*Problem requirements*
Look through the listing below and give the number of lines in which "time" occurs, nothing more.

*Source data*
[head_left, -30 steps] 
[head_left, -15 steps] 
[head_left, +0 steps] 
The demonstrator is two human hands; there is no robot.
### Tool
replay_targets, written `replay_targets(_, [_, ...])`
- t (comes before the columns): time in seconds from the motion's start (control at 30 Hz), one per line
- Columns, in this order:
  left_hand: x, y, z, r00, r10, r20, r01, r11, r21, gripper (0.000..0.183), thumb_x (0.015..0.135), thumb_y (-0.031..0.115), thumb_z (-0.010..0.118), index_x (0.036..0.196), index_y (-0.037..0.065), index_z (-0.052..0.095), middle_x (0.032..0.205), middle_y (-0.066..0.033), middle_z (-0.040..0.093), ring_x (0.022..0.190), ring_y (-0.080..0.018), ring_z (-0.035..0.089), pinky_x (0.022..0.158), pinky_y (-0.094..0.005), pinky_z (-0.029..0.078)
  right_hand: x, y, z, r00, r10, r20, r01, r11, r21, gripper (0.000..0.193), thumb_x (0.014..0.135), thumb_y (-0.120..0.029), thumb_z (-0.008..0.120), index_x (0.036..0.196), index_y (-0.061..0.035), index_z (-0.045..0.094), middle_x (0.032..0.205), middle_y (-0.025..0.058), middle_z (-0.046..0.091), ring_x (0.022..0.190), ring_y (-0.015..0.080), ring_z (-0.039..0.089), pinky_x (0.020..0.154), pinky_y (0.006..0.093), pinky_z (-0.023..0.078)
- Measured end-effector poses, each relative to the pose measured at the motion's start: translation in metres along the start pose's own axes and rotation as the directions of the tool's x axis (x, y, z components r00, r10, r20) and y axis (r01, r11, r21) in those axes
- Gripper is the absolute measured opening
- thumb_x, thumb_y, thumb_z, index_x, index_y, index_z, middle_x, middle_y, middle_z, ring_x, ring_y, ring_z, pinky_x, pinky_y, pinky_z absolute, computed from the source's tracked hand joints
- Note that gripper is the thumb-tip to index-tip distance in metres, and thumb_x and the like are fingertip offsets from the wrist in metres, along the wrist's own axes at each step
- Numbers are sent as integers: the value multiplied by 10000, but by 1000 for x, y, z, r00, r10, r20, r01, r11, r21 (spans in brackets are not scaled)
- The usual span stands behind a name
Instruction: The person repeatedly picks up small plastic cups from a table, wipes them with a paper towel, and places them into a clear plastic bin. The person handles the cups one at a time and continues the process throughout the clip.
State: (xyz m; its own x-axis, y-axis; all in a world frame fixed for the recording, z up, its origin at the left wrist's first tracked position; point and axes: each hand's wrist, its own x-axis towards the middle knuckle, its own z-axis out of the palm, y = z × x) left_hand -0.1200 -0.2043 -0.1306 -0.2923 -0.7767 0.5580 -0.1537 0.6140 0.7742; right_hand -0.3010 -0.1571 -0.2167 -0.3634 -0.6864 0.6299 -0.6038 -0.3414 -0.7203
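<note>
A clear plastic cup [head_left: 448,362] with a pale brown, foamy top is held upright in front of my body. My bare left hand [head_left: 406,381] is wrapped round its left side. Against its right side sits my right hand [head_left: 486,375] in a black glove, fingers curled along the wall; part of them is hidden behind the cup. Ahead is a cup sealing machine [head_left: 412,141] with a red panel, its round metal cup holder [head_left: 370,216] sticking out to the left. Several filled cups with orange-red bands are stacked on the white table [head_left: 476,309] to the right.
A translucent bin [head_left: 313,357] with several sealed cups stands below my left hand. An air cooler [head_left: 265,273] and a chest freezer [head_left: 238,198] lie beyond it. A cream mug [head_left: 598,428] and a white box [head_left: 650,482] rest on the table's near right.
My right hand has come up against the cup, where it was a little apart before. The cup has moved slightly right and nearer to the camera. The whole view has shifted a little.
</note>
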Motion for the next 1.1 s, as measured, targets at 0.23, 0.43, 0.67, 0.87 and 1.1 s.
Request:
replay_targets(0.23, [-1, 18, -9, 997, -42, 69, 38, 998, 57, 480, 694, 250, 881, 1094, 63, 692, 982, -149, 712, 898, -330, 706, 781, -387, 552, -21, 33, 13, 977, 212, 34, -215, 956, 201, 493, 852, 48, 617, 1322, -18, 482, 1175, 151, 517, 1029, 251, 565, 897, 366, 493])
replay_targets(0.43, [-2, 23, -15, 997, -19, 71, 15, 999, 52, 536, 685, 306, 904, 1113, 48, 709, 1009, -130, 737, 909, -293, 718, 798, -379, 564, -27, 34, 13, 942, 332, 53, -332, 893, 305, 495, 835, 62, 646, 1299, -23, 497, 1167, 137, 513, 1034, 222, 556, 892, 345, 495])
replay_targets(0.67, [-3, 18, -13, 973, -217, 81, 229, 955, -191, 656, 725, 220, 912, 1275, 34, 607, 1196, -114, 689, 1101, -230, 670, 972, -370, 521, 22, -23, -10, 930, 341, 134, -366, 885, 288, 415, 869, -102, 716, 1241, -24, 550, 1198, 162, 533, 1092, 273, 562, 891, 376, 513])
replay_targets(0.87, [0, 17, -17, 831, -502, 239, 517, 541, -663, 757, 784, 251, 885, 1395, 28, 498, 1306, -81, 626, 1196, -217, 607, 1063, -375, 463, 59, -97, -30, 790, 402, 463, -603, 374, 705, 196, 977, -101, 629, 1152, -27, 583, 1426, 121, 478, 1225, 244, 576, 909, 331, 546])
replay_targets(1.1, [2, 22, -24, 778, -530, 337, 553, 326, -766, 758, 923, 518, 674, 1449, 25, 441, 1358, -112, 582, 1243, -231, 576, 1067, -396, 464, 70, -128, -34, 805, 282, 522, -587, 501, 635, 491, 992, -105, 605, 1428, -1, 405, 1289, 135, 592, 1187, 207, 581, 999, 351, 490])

*Result of this task*
2